PROBLEM TO WORK ON — Check each line of the entries below for the string "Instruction" and state how many lines have it, with no other text.

··· DATA TO EXAMINE

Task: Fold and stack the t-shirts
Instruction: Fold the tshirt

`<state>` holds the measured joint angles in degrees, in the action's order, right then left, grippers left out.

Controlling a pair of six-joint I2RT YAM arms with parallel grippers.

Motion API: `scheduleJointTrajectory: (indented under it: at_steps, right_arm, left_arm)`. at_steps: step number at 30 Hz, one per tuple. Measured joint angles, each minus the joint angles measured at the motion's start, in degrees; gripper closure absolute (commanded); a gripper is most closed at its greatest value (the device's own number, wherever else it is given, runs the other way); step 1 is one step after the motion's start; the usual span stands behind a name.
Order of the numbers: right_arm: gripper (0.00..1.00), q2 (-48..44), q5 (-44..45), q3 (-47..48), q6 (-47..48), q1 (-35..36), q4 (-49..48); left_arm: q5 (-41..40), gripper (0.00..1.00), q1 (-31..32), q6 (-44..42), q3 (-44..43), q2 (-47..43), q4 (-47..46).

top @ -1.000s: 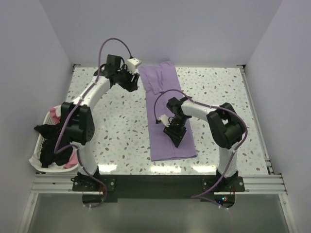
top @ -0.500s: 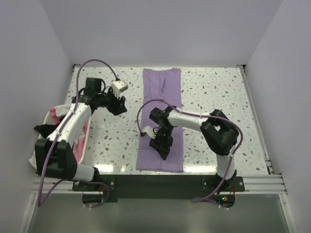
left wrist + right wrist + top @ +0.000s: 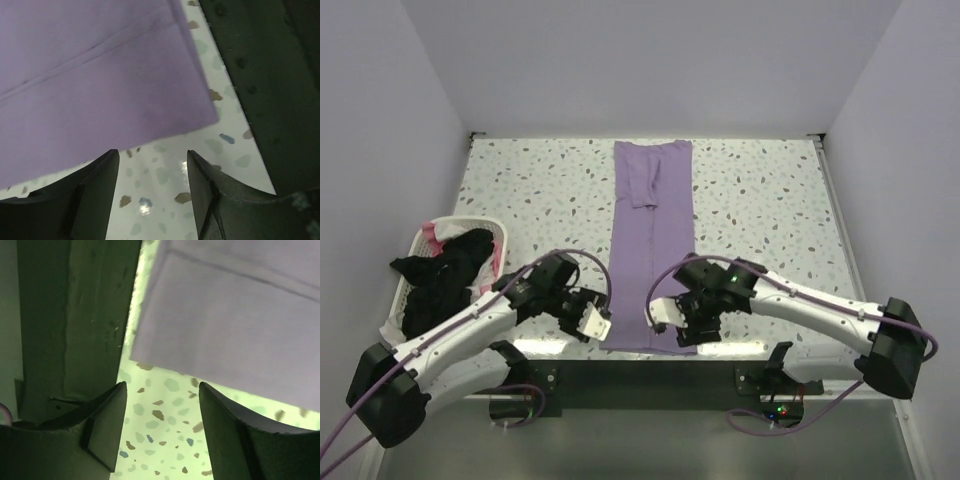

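The lilac-purple t-shirt (image 3: 652, 240) lies folded into a long narrow strip down the middle of the table, its hem at the near edge. My left gripper (image 3: 603, 327) is open and empty beside the strip's near left corner. In the left wrist view the shirt (image 3: 90, 75) fills the upper left, and my left gripper (image 3: 152, 156) is over bare table just short of its edge. My right gripper (image 3: 672, 328) is open and empty at the near right corner. In the right wrist view my right gripper (image 3: 162, 387) is just short of the shirt (image 3: 235, 325).
A white laundry basket (image 3: 460, 222) stands at the table's left edge, holding a black shirt (image 3: 440, 280) and pink cloth (image 3: 497, 252). The dark front rail shows in the left wrist view (image 3: 270, 75) and in the right wrist view (image 3: 75, 315). Walls enclose the table.
Both arms have swung from the middle and back of the table down to the near edge. The lilac strip shifted left and now lies straight.
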<state>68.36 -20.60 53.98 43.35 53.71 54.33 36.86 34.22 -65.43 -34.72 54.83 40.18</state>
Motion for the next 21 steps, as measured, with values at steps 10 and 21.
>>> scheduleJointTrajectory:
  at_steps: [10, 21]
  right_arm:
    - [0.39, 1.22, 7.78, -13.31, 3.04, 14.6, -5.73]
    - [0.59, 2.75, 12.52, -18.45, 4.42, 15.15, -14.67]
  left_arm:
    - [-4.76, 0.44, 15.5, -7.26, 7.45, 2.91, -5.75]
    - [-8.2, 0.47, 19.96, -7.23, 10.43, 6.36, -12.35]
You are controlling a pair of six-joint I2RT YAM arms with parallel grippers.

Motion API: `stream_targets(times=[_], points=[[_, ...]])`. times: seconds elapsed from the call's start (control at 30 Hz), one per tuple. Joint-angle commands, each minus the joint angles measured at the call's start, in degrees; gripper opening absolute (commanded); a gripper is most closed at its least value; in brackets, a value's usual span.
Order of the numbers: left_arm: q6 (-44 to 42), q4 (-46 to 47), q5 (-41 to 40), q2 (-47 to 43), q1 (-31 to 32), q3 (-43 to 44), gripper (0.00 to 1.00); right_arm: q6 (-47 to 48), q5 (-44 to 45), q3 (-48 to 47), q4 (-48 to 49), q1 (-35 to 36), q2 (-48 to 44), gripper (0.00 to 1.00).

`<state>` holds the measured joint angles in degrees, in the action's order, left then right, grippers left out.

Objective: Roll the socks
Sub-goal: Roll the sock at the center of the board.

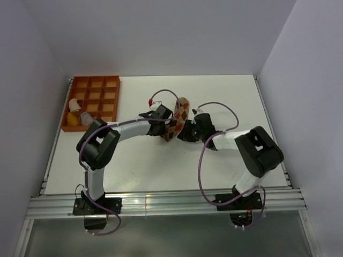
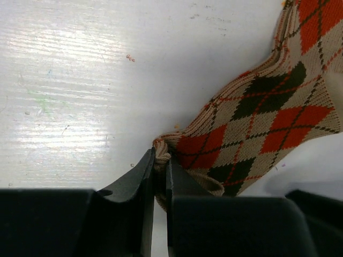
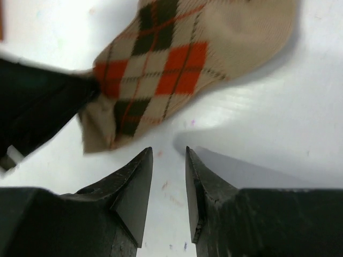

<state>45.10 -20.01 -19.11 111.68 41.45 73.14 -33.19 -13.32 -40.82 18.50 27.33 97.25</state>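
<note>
View from above a white table (image 1: pixel 161 166). One tan argyle sock (image 1: pixel 180 116) with red, brown and white diamonds lies a little beyond the middle of the table, toward the far edge, between my two claws.

My left claw (image 2: pixel 159 158) is pinched nearly closed on a fold of ribbed edge at the sock's near end. My right claw (image 3: pixel 169 154) hangs just beside the same end, jaws partly apart and holding nothing, with bare table between the tips.

The sock looks light, soft and limp. It should drape and sag from any single pinch, and a roll will likely spring loose unless it is kept pressed. The ribbed edge is probably the firmest hold. A second grip on the opposite side of that edge would keep the fabric taut.

A shadow suggests the gripped end is raised off the table, though I cannot tell how far. I see no second sock in any view; it may be hidden under my arms. A compartment tray (image 1: pixel 96 78) sits at the far left corner, its contents too small to identify.
</note>
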Motion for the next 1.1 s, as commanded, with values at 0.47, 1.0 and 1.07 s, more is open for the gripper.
stream_targets(times=[0.47, 1.0, 1.07], points=[[-0.72, -7.32, 1.01, 4.51, 0.21, 5.96, 0.0, 7.87, -6.62, 5.75, 28.87, 5.98, -1.46, 0.66], [-1.24, -10.66, 3.91, 7.06, -0.06, 10.0, 0.0, 15.87, 1.71, 4.26, 26.59, 9.67, 3.38, 0.65], [-1.33, -10.84, 4.26, 7.15, -0.14, 10.09, 0.0, 16.23, 3.56, 3.73, 26.24, 9.93, 3.82, 0.64]])
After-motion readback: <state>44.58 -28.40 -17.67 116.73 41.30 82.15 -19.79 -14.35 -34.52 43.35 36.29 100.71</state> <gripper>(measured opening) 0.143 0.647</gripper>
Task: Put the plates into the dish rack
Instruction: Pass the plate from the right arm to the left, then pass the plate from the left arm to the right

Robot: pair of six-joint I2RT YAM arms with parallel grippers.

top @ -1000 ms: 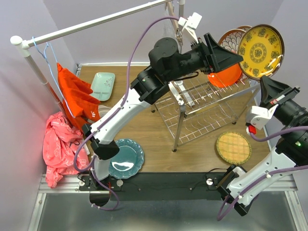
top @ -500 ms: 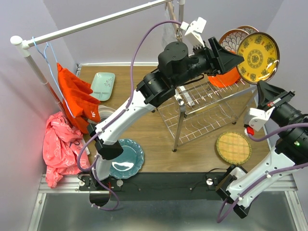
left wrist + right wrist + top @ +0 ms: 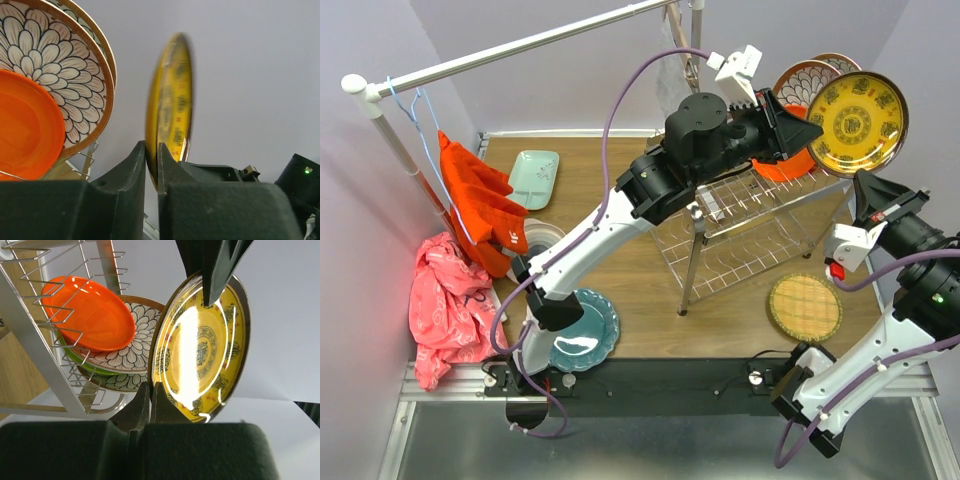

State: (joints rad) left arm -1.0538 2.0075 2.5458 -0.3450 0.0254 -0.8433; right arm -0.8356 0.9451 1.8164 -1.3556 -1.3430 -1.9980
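Note:
A dark-yellow patterned plate [image 3: 865, 122] hangs upright in the air beside the dish rack [image 3: 750, 225], gripped from two sides. My left gripper [image 3: 818, 128] is shut on its left rim; in the left wrist view the plate [image 3: 170, 100] stands edge-on between the jaws of that gripper [image 3: 152, 150]. My right gripper [image 3: 861, 175] is shut on its lower rim, and the right wrist view shows it [image 3: 151, 386] pinching the plate [image 3: 205, 350]. An orange plate [image 3: 790, 160], a floral plate [image 3: 800, 80] and a lime green plate [image 3: 85, 367] stand in the rack. A teal plate [image 3: 582, 330] and a yellow woven plate [image 3: 805, 307] lie on the table.
A long white clothes rail [image 3: 520, 45] crosses the back left, with an orange cloth [image 3: 480, 200] on a hanger. A pink cloth [image 3: 445, 300] is heaped at the left wall. A pale green tray [image 3: 532, 178] lies behind the left arm.
The left arm has reached right to the yellow plate and its jaws have closed on the rim. The right gripper has kept its hold; the plate shifted slightly.

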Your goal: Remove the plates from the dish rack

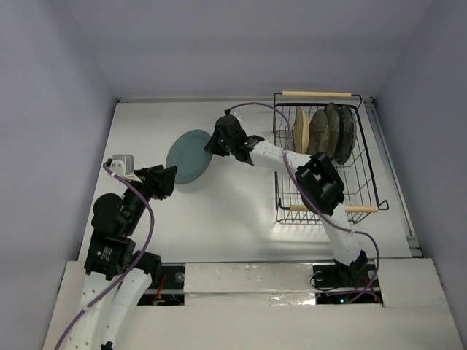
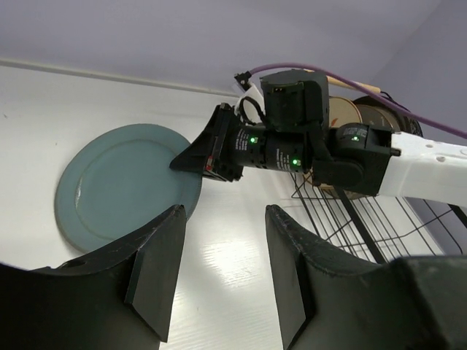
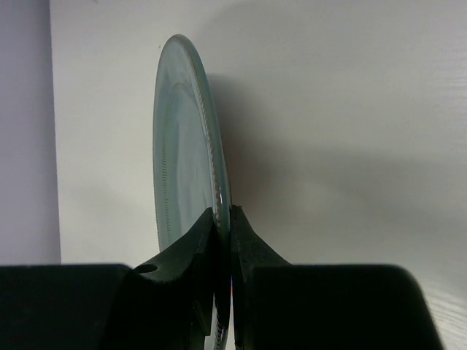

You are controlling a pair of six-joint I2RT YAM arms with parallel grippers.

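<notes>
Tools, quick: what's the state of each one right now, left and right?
Left tool: open, holding nothing.
Right tool: closed on the rim of the teal plate.

We see a flat white rectangular table with a smooth, faintly glossy top, and a bright patch of glare sits near its front edge. Directly on it, toward the far right corner, we find a rectangular black wire dish rack. A pale wooden rod handle crosses the rack's far end, and a second wooden handle crosses its near end.
</notes>
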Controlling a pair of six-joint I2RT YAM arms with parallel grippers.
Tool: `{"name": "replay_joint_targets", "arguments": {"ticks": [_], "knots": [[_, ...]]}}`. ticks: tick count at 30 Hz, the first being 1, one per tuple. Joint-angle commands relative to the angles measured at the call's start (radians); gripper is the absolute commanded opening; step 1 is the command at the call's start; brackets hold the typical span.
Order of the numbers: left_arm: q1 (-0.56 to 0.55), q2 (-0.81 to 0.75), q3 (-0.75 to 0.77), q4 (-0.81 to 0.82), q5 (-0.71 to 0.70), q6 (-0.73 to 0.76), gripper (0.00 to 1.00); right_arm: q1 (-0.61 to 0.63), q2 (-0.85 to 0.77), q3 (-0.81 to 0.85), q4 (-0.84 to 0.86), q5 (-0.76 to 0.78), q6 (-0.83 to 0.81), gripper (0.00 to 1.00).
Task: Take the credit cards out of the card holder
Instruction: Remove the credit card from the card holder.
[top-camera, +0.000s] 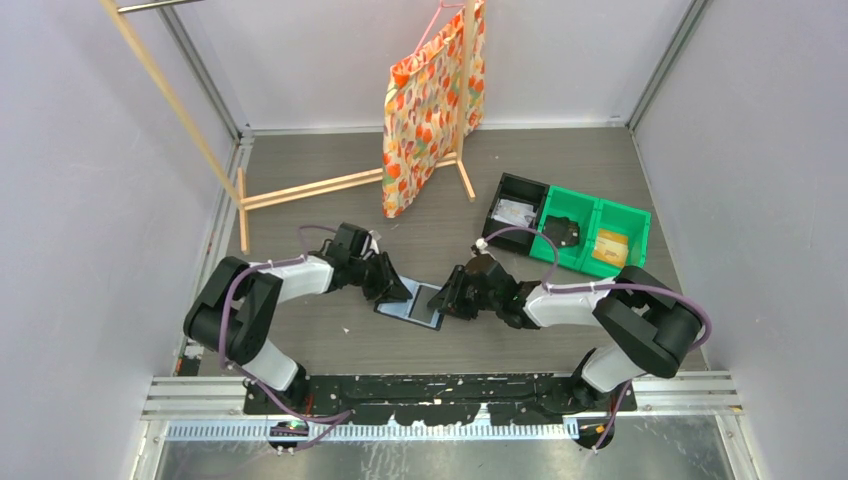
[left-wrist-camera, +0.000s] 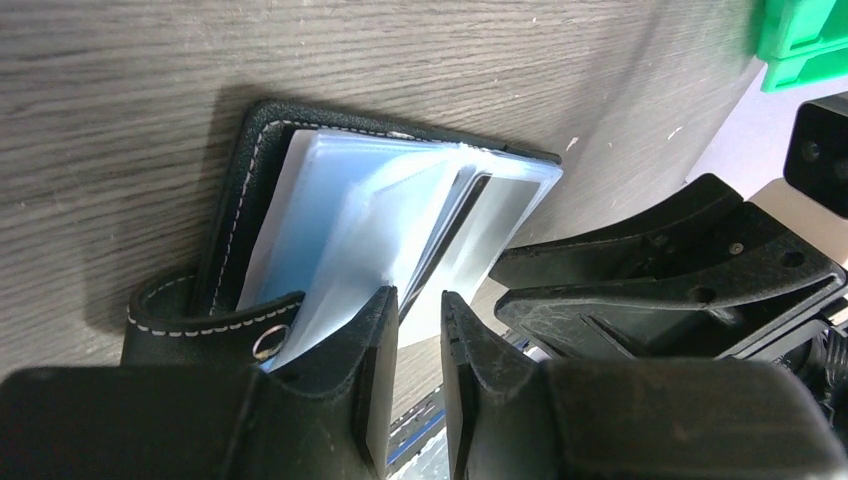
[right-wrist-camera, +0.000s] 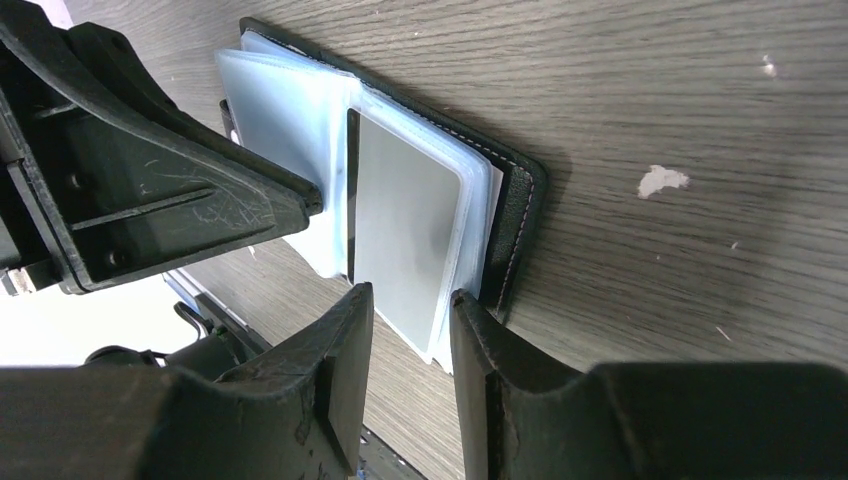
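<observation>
The card holder (top-camera: 410, 300) lies open on the table between both grippers, black outside with clear blue-tinted sleeves fanned up (left-wrist-camera: 340, 230). A pale whitish-grey credit card (right-wrist-camera: 405, 230) sits in a sleeve on the right half. My left gripper (left-wrist-camera: 418, 295) is narrowly open at the sleeves' near edge, and one fingertip (left-wrist-camera: 380, 300) touches a lifted sleeve. Nothing is pinched. My right gripper (right-wrist-camera: 410, 300) is open, its tips just short of the grey card's lower edge. The clasp tab (left-wrist-camera: 215, 325) with its snap lies at the left.
Green bins (top-camera: 595, 235) and a black bin (top-camera: 515, 208) with small items stand at the back right. A patterned bag (top-camera: 430, 100) hangs on a wooden rack (top-camera: 300, 188) at the back. The left gripper's finger (right-wrist-camera: 150, 190) crowds the holder from the left.
</observation>
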Motion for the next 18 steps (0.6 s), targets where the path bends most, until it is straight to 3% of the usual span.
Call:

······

TASK SOLUTION — 3